• What to do
Whenever a line below includes the string "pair", show it.

++++ Provided records

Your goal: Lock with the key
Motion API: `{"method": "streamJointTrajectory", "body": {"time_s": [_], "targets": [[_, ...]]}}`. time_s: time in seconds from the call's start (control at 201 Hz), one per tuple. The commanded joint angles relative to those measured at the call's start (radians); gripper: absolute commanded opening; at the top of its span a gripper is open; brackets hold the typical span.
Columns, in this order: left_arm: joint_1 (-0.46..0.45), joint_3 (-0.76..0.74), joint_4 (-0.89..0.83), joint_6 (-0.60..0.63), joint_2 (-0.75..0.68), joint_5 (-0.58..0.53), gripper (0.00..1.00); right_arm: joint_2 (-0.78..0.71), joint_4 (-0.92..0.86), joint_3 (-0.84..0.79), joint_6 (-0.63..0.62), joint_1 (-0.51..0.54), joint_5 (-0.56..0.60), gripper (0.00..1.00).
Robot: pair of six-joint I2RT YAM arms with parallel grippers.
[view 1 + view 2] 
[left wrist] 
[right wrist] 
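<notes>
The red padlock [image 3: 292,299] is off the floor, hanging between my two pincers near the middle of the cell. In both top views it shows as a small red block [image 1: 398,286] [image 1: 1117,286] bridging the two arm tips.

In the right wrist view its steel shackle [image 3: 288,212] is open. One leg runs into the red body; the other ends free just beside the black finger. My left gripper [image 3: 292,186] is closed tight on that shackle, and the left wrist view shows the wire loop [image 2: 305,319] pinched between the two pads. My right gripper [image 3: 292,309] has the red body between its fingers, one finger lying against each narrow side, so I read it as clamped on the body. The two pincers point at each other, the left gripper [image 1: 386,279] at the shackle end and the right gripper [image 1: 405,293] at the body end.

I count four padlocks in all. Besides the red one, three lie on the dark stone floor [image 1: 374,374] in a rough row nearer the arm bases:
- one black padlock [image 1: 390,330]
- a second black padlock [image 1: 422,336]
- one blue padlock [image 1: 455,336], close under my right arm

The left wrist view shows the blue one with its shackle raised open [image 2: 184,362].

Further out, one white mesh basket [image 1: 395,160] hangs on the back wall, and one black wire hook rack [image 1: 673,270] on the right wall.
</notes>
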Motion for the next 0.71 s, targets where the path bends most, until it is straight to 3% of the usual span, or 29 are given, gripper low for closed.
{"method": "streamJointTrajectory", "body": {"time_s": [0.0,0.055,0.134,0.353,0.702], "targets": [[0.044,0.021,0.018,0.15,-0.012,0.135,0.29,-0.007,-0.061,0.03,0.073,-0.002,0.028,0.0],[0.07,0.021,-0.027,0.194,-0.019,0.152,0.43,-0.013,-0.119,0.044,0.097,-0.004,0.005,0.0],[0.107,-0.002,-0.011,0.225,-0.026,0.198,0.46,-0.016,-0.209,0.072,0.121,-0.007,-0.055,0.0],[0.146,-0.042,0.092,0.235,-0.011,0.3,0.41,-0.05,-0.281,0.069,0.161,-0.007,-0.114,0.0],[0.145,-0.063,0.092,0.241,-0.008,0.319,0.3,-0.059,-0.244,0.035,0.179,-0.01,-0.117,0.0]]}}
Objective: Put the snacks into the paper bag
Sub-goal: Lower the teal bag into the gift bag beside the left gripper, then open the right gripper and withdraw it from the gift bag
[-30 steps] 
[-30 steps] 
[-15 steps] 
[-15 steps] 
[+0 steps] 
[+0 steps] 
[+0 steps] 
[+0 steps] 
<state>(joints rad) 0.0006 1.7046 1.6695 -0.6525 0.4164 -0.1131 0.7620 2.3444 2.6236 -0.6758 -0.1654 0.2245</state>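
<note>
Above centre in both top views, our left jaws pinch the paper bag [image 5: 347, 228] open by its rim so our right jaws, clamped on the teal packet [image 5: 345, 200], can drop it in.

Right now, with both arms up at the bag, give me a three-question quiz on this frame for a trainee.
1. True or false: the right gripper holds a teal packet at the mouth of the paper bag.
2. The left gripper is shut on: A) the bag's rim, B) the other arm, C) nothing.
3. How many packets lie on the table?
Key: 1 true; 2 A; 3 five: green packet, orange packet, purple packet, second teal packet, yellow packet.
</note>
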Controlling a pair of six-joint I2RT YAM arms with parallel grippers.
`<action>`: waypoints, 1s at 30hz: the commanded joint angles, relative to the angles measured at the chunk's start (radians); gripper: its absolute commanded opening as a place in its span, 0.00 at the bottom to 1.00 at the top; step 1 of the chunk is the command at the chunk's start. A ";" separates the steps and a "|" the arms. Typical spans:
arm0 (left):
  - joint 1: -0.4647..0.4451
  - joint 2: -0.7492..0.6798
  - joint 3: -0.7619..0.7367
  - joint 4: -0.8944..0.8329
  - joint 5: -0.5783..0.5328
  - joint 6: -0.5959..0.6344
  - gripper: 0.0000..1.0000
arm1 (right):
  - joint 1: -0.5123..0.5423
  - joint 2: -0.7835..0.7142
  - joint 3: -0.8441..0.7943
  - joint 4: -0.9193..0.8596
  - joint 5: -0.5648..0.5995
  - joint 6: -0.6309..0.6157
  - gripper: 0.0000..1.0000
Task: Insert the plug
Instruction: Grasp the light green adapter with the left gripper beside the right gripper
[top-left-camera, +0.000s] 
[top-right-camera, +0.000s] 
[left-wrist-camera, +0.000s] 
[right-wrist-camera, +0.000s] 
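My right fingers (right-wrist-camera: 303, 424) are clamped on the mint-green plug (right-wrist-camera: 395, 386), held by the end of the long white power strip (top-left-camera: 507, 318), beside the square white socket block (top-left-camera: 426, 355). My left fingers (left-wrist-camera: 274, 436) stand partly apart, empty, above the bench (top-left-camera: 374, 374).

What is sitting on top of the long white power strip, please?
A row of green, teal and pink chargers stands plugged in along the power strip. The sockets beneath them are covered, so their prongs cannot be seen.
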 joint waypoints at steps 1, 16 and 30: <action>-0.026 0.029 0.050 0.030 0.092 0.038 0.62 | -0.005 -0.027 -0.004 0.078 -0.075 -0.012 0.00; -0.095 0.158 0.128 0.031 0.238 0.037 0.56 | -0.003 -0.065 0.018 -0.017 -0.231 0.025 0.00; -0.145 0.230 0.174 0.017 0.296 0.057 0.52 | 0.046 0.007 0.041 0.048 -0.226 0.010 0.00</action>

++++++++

• Exercise response
Robot: pair of six-joint I2RT YAM arms with parallel grippers.
Controlling a pair of six-joint I2RT YAM arms with parallel grippers.

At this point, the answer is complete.